October 2, 2013…The fifth edition of the DOE’s SSL Manufacturing Roadmap by Navigant is intended to provide a guide to key manufacturing R&D priorities. The Roadmap is a guide to industry to continue and improve capability, and to establish a strong role for the US. in SSL production. The DOE has reportedly funded $46 million in R&D projects along the SSL value chain. Notable DOE funded projects included: KLA-Tencor’s development of the Candela 8620 inspection system, Veeco Instruments’ development of the MaxBrightTM MOCVD multi-reactor system, and GE Lighting’s development of advanced phosphor deposition methods.
The Roadmap report explains that despite R&D successes, the industry has a long way to go before solid state lighting takes a large portion of the lighting market. In 2012 LED lighting saved about 71 trillion British thermal units (BTUs) of primary energy, according to a recently-released Department of Energy (DOE) report by Navigant. This savings translates to $675 million in cost savings for the end user. The previously released DOE report notes that currently, market penetration is quite modest. Among A-lamps the authors estimate that less than one percent of total units deployed are LED-based lamps. However, Strategies Unlimited reported that sales of LED lighting products increased by 26% from 2011 to 2012.
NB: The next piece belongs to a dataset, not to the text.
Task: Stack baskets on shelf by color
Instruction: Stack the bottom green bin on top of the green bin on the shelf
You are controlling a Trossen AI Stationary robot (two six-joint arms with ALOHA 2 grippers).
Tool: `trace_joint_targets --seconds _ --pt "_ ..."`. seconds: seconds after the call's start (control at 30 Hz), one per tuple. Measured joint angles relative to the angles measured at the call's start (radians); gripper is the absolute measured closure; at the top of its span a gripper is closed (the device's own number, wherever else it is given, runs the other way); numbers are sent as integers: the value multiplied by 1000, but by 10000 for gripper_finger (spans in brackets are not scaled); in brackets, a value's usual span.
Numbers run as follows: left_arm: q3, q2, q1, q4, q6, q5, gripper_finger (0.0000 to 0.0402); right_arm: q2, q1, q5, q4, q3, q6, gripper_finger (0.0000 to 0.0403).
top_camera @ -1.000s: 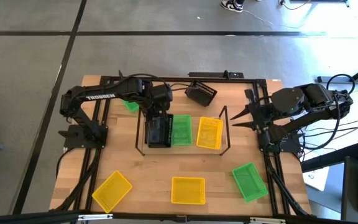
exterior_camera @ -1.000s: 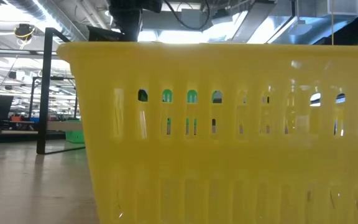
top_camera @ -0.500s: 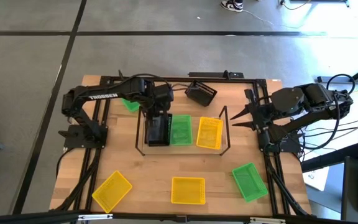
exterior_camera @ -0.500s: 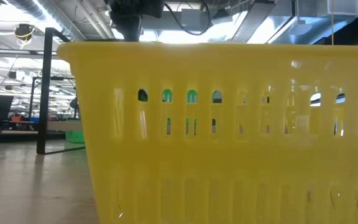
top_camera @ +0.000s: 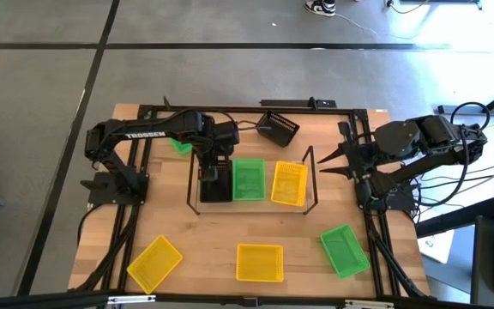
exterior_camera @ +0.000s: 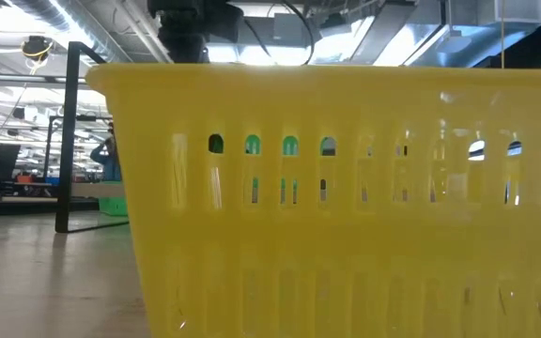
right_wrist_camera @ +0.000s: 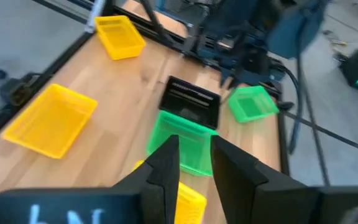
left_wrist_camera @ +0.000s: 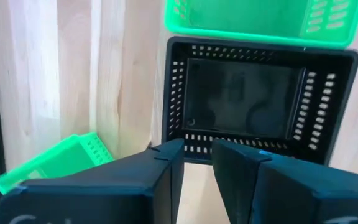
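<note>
Left tool (top_camera: 215,168) hangs over the shelf's (top_camera: 312,172) left bay, fingers parted with a gap between them, gripping nothing; black basket (left_wrist_camera: 258,98) sits below it in that bay, apart from the fingers. Green basket (top_camera: 249,179) in the middle bay, yellow basket (top_camera: 289,184) in the right. Right tool (top_camera: 328,160) waits at the tabletop's (top_camera: 204,240) right edge, released, empty. Loose on the tabletop: two yellow, two green, one black at the far edge.
</note>
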Motion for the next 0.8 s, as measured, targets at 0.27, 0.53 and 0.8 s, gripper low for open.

That previous Navigant report further concluded that the 71 trillion BTU savings represents only a tiny fraction of the total potential energy savings of about 3.9 quadrillion BTU (quads) assuming complete adoption of SSL. While complete adoption may be a long ways off, the potential highlights the importance of developing a robust, high capacity manufacturing capability for SSL. The report predicts that market adoption will likely accelerate as prices continue to fall several tens of percent per year. During this acceleration, unit sales are expected to increase at a much faster rate than revenues. In 2009, the DOE began its SSL manufacturing initiative to assist in the growth of production capability, reduce costs, and improve quality. The goal of this initiative has been and continues to be maximizing energy savings as soon as practical.
Thus far the DOE projects cover much of the value chain of SSL production, including not only process improvements but also manufacturing equipment, materials, testing, and designs for low cost. Further, projects include both the now rapidly expanding LED technology and also the still-nascent OLED lighting approach. The DOE held a series of “round-table” discussions to identify priority tasks appropriate for funding. The discussions of invited experts reviewed the state-of SSL technology development and areas for improvement. The discussions are followed by the annual SSL Manufacturing Workshop, which was held this June in Boston, MA.
The Manufacturing Workshop concluded that LED manufacturing has benefited greatly from the rapid growth in LED-backlit displays. Therefore, there is less of a need for attention on the basic LED chip manufacturing equipment and process. The most important R&D needs are more specific to lighting. The workshop further found that luminaire manufacturing is changing dramatically in response to the new technology, with less emphasis on the lamp-fixture paradigm and increasing emphasis on integrated luminaires to minimize cost and maximize efficacy. The workshop recommended that highly flexible luminaire and module manufacturing will need to be able to accommodate the enormous variety of designs demanded by customers for multiple applications; lines will need to be efficient and cost-effective even with relatively low numbers for any given code. This may call for innovative methods and equipment. Color mixing solutions reportedly have potential, but much basic work remains to make that practical. Phoshor converted blue light, the workhorse for current lighting, still has potential for energy efficiency improvement and cost reduction in that technology.
The DOE notes that OLED technology is not nearly as evolved and advanced as LED lighting in terms of cost, efficiency, and manufacturing scale. According to the Workshop findings, manufacturers of OLEDs in particular need high yield processes and innovative approaches. The workshop recommended that OLED manufacturers improve their material supply of integrated substrates and encapsulation.
The Roadmap concluded that right now the biggest challenge for LED lighting is to expand to accommodate demand; the biggest challenge for OLEDs is to settle on an acceptable, cost-effective manufacturing processes and build demand.